* Your instructions *
The listing below must be repeated word for word, with its images excluded.

* Data under study *
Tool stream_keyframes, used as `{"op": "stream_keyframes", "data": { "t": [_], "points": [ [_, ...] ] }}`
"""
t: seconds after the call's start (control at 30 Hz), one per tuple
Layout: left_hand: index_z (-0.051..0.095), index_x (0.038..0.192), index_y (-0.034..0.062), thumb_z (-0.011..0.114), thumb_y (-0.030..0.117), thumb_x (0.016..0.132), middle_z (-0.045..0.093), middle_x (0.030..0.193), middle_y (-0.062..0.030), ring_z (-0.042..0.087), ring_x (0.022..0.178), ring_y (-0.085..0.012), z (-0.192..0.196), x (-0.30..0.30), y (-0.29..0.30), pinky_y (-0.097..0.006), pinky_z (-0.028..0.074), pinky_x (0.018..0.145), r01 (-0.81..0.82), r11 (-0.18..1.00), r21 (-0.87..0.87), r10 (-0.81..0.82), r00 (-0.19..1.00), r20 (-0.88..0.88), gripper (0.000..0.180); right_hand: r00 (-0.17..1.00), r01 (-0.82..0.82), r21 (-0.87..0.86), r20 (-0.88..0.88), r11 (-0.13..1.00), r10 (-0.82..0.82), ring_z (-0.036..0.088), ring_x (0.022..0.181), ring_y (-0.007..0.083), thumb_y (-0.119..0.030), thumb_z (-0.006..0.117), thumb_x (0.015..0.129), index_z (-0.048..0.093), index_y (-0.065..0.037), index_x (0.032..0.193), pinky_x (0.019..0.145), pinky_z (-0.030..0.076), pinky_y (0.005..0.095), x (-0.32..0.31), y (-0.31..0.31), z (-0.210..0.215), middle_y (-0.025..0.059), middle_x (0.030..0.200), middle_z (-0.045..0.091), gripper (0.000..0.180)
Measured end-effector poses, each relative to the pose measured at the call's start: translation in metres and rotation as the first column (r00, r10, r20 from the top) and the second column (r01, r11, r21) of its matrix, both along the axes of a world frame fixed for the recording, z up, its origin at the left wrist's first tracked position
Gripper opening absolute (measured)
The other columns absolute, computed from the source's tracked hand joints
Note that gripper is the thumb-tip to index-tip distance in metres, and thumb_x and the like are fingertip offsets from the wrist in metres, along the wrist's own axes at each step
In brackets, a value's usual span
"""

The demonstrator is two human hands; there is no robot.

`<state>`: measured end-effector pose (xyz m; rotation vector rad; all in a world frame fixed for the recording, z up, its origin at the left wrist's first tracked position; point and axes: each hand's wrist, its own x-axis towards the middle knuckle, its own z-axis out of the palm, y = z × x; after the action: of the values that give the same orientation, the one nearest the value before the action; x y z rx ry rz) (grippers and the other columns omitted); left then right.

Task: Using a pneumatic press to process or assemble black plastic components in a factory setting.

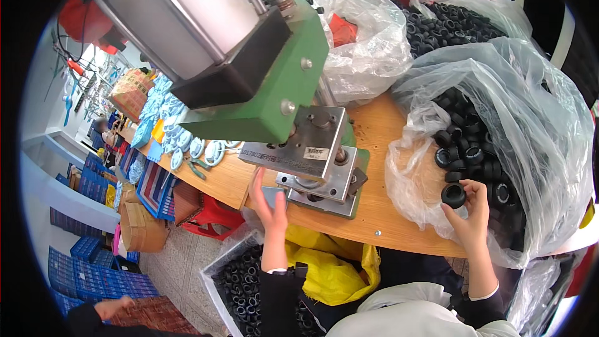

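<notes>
My right hand [472, 213] pinches a small black toy tyre [453, 195] between thumb and fingers, at the edge of a clear plastic bag [530, 106]. More loose black tyres [474, 156] lie heaped in that bag's mouth. My left hand [269, 205] is raised beside the near left side of a steel press die [299, 143], fingers stretched out and apart, with nothing seen in it. The die sits under the green press head [262, 97] on the wooden table [374, 212]. Its steel blocks hide part of the space between them.
Below the table stands a bin [240, 287] of black rings, beside a yellow sack [331, 265]. Another bag [368, 37] and a tyre heap [449, 25] lie behind. Pliers [198, 171] rest near light-blue parts [178, 140]. Other people's hands [115, 307] show lower left and at the top.
</notes>
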<state>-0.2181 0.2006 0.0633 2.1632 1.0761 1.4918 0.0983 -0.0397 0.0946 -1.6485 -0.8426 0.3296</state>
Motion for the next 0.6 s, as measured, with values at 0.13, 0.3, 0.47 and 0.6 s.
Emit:
{"op": "stream_keyframes", "data": {
  "t": [0.13,0.3,0.47,0.6],
  "points": [
    [0.05,0.117,-0.0016,0.069,0.011,0.075,0.055,0.115,-0.0162,0.051,0.111,-0.0251,0.055,0.062,-0.016,-0.037,0.038,0.095,0.119,0.993,-0.002,-0.118,0.985,0.128,0.047,0.994,-0.1,0.034,-0.032,0.994,0.101,0.054,0.103,0.0174,0.01,0.072,0.064,0.035,-0.004,0.097,0.091,0.045,0.0307,-0.012,0.013,0.004,0.0127,0.112,0.049,0.052],
    [0.055,0.103,-0.0016,0.075,0.008,0.069,0.064,0.093,-0.0103,0.062,0.088,-0.0215,0.067,0.092,-0.014,-0.034,0.048,0.078,0.252,0.923,-0.291,-0.163,0.941,0.296,0.04,0.981,-0.187,0.076,-0.035,0.979,0.19,0.055,0.103,0.0184,0.009,0.072,0.065,0.035,-0.002,0.099,0.091,0.046,0.031,-0.037,0.024,0.012,0.0142,0.113,0.049,0.052],
    [0.054,0.106,-0.0033,0.077,0.013,0.071,0.063,0.095,-0.0159,0.063,0.087,-0.0289,0.044,0.086,-0.02,-0.035,0.048,0.077,0.056,0.993,-0.104,-0.03,0.971,0.237,0.045,0.957,-0.291,0.08,0.038,0.953,0.288,0.058,0.1,0.0194,0.005,0.072,0.067,0.04,0.0,0.105,0.089,0.047,0.0306,-0.056,0.035,0.021,0.0153,0.111,0.054,0.05],
    [0.054,0.109,-0.0027,0.078,0.01,0.07,0.061,0.103,-0.0154,0.061,0.092,-0.0262,0.029,0.073,-0.037,-0.033,0.047,0.081,-0.069,0.992,-0.105,0.101,0.932,0.349,0.049,0.901,-0.433,0.142,0.063,0.89,0.428,0.058,0.101,0.0195,0.001,0.072,0.069,0.046,0.001,0.118,0.087,0.047,0.0309,-0.085,0.058,0.027,0.0133,0.11,0.057,0.055]
  ]
}}
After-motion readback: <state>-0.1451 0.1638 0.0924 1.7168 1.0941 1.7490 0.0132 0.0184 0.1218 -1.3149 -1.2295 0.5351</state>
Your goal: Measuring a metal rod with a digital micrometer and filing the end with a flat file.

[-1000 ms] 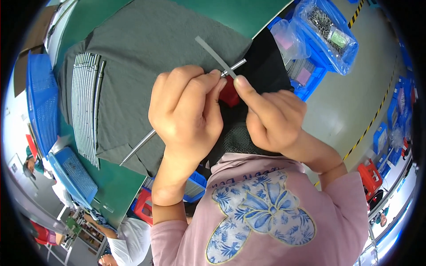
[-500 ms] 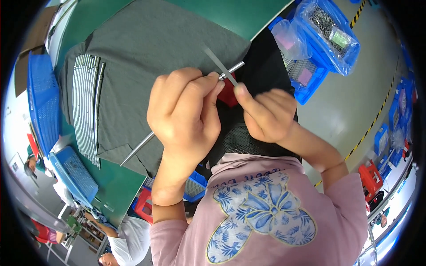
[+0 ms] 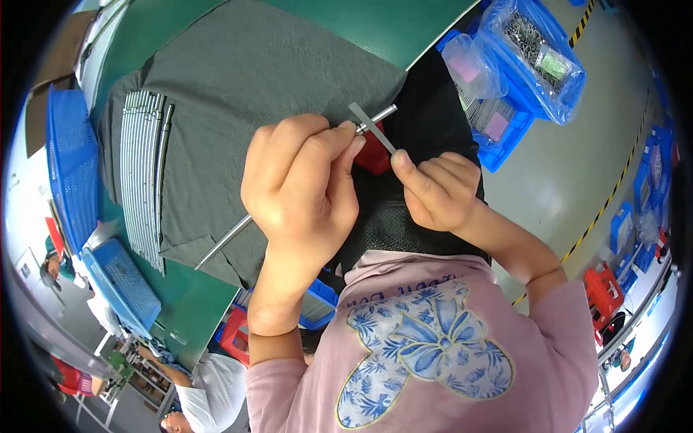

* Answer section *
Tool stream_keyframes, used as `{"op": "stream_keyframes", "data": { "t": [_], "points": [ [_, ...] ] }}`
"""
t: seconds after the call's start (control at 30 Hz), one per tuple
Layout: left_hand: index_z (-0.051..0.095), index_x (0.038..0.192), index_y (-0.034..0.062), thumb_z (-0.011..0.114), thumb_y (-0.030..0.117), thumb_x (0.016..0.132), middle_z (-0.045..0.093), middle_x (0.030..0.193), middle_y (-0.062..0.030), ring_z (-0.042..0.087), ring_x (0.022..0.178), ring_y (-0.085..0.012), z (-0.192..0.196), x (-0.30..0.30), y (-0.29..0.30), pinky_y (-0.097..0.006), pinky_z (-0.028..0.074), pinky_x (0.018..0.145), r01 (-0.81..0.82), r11 (-0.18..1.00), r21 (-0.87..0.87), r10 (-0.81..0.82), r00 (-0.19..1.00), r20 (-0.88..0.88), gripper (0.000..0.180); right_hand: r00 (-0.17..1.00), r01 (-0.82..0.82), r21 (-0.87..0.86), r20 (-0.88..0.88), r11 (-0.13..1.00), r10 (-0.82..0.82), ring_z (-0.036..0.088), ring_x (0.022..0.181), ring_y (-0.007..0.083), thumb_y (-0.119..0.030), thumb_z (-0.006..0.117), thumb_x (0.015..0.129), index_z (-0.048..0.093), index_y (-0.065..0.037), index_x (0.032..0.193), pinky_x (0.019..0.145), pinky_z (-0.030..0.076), pinky_y (0.005..0.095), x (-0.32..0.31), y (-0.31..0.31), z (-0.210..0.215), middle_y (-0.025..0.059), middle_x (0.030..0.200), middle_z (-0.045..0.091), gripper (0.000..0.180)
Measured end-effector poses, each relative to the pose measured at the call's start: translation in metres and rotation as the first column (r00, r10, r20 from the top) and the second column (r01, r11, r21) of its matrix, both along the axes of a world frame fixed for the recording, z up, its origin at the left wrist's first tracked position
Gripper opening absolute (measured)
The other columns absolute, computed from the source's tracked hand joints
Note that gripper is the thumb-tip to index-tip distance in metres, and thumb_x and the like are fingertip offsets from the wrist in metres, along the wrist's own axes at each step
In brackets, a value's usual span
"""

The demonstrator is two human hands; there is no robot.

`<state>`: measured end-effector pose (xyz m; rotation vector rad; all in a world frame fixed for the recording, z up, its origin at the left wrist's first tracked position; point and axes: each hand's wrist, its own x-axis towards the middle knuckle, its own z-axis out of the palm, y = z × x; after the action: of the values that give the same orientation, the one nearest the value before the action; x y z rx ry rz) (grippers and the other columns omitted); left then right.

Task: Using a pneumatic press to process or assemble black plastic components in a factory setting.


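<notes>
My right hand [472, 213] pinches a small black toy tyre [453, 195] between thumb and fingers, at the edge of a clear plastic bag [530, 106]. More loose black tyres [474, 156] lie heaped in that bag's mouth. My left hand [269, 205] is raised beside the near left side of a steel press die [299, 143], fingers stretched out and apart, with nothing seen in it. The die sits under the green press head [262, 97] on the wooden table [374, 212]. Its steel blocks hide part of the space between them.
Below the table stands a bin [240, 287] of black rings, beside a yellow sack [331, 265]. Another bag [368, 37] and a tyre heap [449, 25] lie behind. Pliers [198, 171] rest near light-blue parts [178, 140]. Other people's hands [115, 307] show lower left and at the top.
</notes>
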<state>-0.2181 0.2006 0.0633 2.1632 1.0761 1.4918 0.0983 -0.0397 0.0946 -1.6485 -0.8426 0.3296</state>
Motion for the next 0.6 s, as measured, with values at 0.13, 0.3, 0.47 and 0.6 s.
Emit:
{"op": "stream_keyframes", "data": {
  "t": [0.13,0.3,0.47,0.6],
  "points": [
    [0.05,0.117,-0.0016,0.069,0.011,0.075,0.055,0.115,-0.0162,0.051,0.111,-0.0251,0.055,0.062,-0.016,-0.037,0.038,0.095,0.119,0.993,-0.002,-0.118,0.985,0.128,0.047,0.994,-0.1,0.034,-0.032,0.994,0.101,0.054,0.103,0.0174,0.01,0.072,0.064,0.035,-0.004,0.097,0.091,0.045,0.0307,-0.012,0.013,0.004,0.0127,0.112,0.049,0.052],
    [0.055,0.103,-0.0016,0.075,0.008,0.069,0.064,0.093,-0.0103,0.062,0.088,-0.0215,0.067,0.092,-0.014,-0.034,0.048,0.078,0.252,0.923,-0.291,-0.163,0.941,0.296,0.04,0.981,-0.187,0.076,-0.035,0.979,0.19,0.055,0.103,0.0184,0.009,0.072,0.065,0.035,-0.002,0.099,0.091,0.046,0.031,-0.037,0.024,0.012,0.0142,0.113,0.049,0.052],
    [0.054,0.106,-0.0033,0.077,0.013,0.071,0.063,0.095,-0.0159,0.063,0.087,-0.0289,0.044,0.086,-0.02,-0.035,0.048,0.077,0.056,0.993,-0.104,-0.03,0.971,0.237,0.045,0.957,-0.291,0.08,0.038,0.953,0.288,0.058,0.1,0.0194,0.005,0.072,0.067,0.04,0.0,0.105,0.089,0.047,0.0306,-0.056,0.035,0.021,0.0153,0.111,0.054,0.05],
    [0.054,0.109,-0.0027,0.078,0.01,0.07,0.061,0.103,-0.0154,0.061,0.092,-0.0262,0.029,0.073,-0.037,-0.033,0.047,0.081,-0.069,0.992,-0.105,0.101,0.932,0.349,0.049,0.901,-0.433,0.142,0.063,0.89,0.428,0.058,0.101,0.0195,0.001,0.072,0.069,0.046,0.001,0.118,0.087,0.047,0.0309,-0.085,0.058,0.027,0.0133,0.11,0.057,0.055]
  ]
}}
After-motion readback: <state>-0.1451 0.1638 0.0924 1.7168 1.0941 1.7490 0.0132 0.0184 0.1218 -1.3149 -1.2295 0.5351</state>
Your goal: Measuring a metal rod with a digital micrometer and filing the end with a flat file.

[-1000 ms] 
[-500 ms] 
[+0 ms] 

That completes the exercise.